DATA Start Marker
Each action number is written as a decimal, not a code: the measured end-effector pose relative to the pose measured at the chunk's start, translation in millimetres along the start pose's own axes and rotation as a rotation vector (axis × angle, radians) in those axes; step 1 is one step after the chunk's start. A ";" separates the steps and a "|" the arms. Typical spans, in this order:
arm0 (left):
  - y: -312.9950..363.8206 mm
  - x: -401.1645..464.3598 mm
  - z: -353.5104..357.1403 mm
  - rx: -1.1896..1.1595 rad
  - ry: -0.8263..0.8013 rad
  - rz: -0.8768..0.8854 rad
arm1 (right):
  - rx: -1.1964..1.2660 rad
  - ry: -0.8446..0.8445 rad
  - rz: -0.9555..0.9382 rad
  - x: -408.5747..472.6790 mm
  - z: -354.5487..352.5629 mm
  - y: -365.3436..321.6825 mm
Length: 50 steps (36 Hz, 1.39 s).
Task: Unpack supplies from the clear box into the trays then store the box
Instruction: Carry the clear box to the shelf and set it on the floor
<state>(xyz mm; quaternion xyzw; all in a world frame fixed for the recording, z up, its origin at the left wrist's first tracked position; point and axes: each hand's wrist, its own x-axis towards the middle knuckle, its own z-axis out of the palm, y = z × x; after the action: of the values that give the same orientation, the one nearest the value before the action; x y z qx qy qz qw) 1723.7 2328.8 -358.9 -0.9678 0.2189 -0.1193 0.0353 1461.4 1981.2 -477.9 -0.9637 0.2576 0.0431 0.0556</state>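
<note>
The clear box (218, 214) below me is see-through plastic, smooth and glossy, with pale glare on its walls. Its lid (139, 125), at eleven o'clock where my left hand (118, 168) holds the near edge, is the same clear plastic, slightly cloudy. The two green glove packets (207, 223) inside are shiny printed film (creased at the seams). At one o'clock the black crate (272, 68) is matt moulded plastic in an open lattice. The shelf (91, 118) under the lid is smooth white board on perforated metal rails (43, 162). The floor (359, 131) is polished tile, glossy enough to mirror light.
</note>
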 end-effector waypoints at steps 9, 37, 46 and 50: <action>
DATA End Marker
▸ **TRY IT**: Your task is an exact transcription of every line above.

▸ **YOUR SOLUTION**:
Each action number is written as a decimal, not a code: the measured end-effector pose relative to the pose measured at the chunk's start, translation in millimetres along the start pose's own axes and rotation as a rotation vector (axis × angle, radians) in those axes; step 1 is one step after the chunk's start. A ";" separates the steps and a "|" the arms. Typical spans, in this order:
arm0 (left):
  - y: -312.9950..363.8206 mm
  - x: -401.1645..464.3598 mm
  - z: -353.5104..357.1403 mm
  - rx: -1.1896..1.1595 rad
  - ry: -0.8263..0.8013 rad
  - rz: -0.8768..0.8854 rad
arm1 (right):
  - rx: -1.1964..1.2660 rad
  - ry: -0.8446..0.8445 rad
  - rz: -0.9555..0.9382 rad
  - x: -408.5747..472.6790 mm
  - z: -354.5487..352.5629 mm
  - y: -365.3436..321.6825 mm
Length: 50 steps (36 Hz, 1.39 s).
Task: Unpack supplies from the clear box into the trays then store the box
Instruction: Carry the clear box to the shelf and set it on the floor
<state>(xyz mm; quaternion xyzw; all in a world frame fixed for the recording, z up, its origin at the left wrist's first tracked position; point and axes: each hand's wrist, its own x-axis towards the middle knuckle, its own z-axis out of the palm, y = z × x; after the action: of the values that give the same orientation, the one nearest the value before the action; x y z qx qy qz qw) 1723.7 2328.8 -358.9 -0.9678 0.2189 -0.1193 0.0353 1461.4 1981.2 -477.9 -0.9637 0.2576 0.0431 0.0556</state>
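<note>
The clear box (218, 214) below me is see-through plastic, smooth and glossy, with pale glare on its walls. Its lid (139, 125), at eleven o'clock where my left hand (118, 168) holds the near edge, is the same clear plastic, slightly cloudy. The two green glove packets (207, 223) inside are shiny printed film (creased at the seams). At one o'clock the black crate (272, 68) is matt moulded plastic in an open lattice. The shelf (91, 118) under the lid is smooth white board on perforated metal rails (43, 162). The floor (359, 131) is polished tile, glossy enough to mirror light.
</note>
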 end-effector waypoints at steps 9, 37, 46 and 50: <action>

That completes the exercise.